我有一个简单的问题,请考虑这个例子
library(dplyr)
library(stringr)
dataframe <- data_frame(mytext = c('stackoverflow is pretty good my friend',
'but sometimes pretty bad as well'))
# A tibble: 2 x 1
mytext
<chr>
1 stackoverflow is pretty good my friend
2 but sometimes pretty bad as well
我想计算stackoverflow
靠近good
的次数。我使用以下正则表达式,但它不起作用。
dataframe %>% mutate(mycount = str_count(mytext,
regex('stackoverflow(?:\\w+){0,5}good', ignore_case = TRUE)))
# A tibble: 2 x 2
mytext mycount
<chr> <int>
1 stackoverflow is pretty good my friend 0
2 but sometimes pretty bad as well 0
有人能告诉我在这里缺少什么吗?
谢谢!
答案 0 :(得分:1)
我也遇到了一些麻烦,我仍然不确定为什么我尝试的东西都没有用。但我在正则表达方面只是体面,而不是专家。

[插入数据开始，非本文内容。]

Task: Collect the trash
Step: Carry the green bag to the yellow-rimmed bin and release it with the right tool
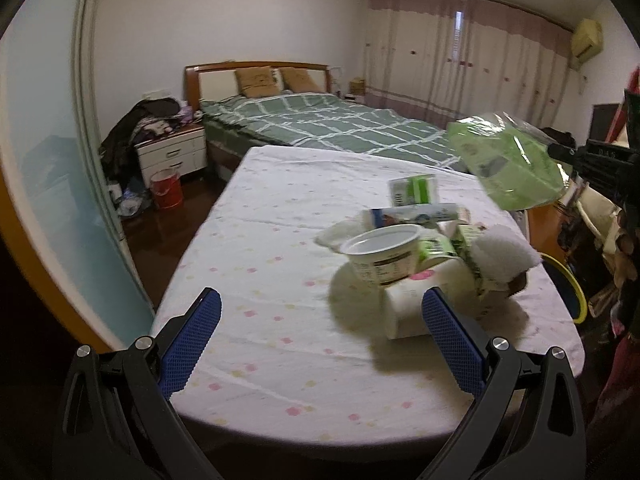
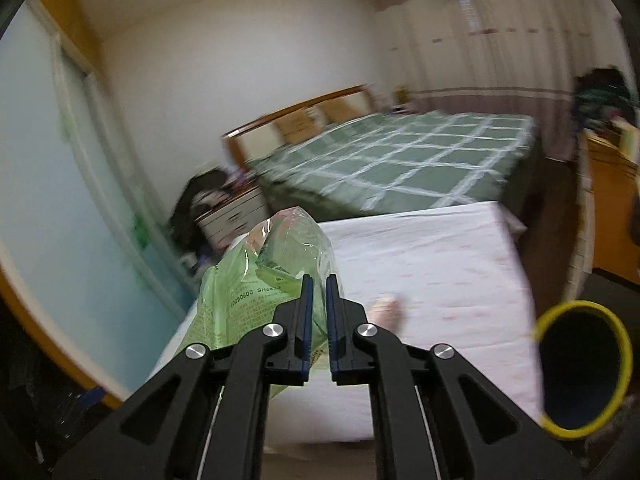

但是,我能够让它与lookback和lookforward一起工作。
library(dplyr)
library(stringr)
dataframe <- data_frame(mytext = c('stackoverflow is pretty good my friend',
'but sometimes pretty bad as well',
'stackoverflow one two three four five six good',
'stackoverflow good'))
dataframe
dataframe %>% mutate(mycount = str_count(mytext,
regex('(?<=stackoverflow)\\s(?:\\w+\\s){0,5}(?=good)', ignore_case = TRUE)))
## A tibble: 4 x 2
# mytext mycount
# <chr> <int>
#1 stackoverflow is pretty good my friend 1
#2 but sometimes pretty bad as well 0
#3 stackoverflow one two three four five six good 0
#4 stackoverflow good 1
答案 1 :(得分:1)
语料库库让这很简单:
library(corpus)
dataframe <- data.frame(mytext = c('stackoverflow is pretty good my friend',
'but sometimes pretty bad as well'))
# find instances of 'stackoverflow'
loc <- text_locate(dataframe$mytext, "stackoverflow")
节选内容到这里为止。